◆ THE TASK: There is one span to output from the data below: the lines starting at the line with "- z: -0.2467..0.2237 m" and ending at the line with "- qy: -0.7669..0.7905". Output it exactly, ends included, nothing more.
**** GIVEN INFORMATION
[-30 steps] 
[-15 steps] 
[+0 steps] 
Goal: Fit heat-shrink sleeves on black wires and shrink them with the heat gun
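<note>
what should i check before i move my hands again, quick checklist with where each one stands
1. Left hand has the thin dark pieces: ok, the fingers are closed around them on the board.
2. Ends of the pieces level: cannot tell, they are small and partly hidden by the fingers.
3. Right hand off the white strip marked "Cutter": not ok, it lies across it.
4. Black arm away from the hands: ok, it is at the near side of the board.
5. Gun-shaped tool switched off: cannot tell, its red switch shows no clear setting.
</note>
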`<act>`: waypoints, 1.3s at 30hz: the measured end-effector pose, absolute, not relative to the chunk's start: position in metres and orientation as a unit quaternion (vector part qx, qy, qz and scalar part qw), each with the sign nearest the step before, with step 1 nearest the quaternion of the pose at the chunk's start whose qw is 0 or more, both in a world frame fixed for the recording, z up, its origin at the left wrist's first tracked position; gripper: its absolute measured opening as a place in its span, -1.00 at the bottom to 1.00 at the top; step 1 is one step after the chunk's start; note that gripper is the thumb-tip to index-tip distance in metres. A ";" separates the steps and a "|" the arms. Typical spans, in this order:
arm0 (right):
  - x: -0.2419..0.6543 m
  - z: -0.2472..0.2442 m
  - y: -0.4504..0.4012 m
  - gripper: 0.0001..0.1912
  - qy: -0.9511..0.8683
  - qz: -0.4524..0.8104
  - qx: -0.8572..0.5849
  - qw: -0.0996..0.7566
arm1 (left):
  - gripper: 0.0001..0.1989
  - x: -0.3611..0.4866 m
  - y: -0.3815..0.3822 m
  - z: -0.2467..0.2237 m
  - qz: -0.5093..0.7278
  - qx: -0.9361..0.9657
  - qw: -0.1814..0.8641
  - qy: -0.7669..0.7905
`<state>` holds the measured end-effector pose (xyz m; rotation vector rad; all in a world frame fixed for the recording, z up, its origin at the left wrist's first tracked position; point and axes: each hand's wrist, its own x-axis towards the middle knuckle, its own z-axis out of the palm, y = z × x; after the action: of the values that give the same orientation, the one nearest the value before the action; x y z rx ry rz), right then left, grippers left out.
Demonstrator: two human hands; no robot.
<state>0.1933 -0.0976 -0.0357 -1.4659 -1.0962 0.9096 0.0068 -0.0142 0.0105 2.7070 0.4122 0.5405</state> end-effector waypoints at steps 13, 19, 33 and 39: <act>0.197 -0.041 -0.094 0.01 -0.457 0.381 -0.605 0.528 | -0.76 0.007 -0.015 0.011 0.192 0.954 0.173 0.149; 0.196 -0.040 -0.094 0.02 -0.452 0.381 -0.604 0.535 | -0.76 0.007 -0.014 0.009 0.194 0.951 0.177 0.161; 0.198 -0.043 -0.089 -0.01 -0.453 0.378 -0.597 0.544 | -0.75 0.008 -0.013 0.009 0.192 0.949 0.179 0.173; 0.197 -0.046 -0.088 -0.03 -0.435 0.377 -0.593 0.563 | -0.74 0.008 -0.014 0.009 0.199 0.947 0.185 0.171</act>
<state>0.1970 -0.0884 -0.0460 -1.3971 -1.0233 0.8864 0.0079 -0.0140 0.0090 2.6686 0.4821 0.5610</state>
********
◆ TASK OUTPUT:
  - z: -0.2467..0.2237 m
  - qz: -0.5093..0.7278
  - qx: -0.9361..0.9657
  - qw: -0.1814..0.8641
  - qy: -0.7669..0.7905

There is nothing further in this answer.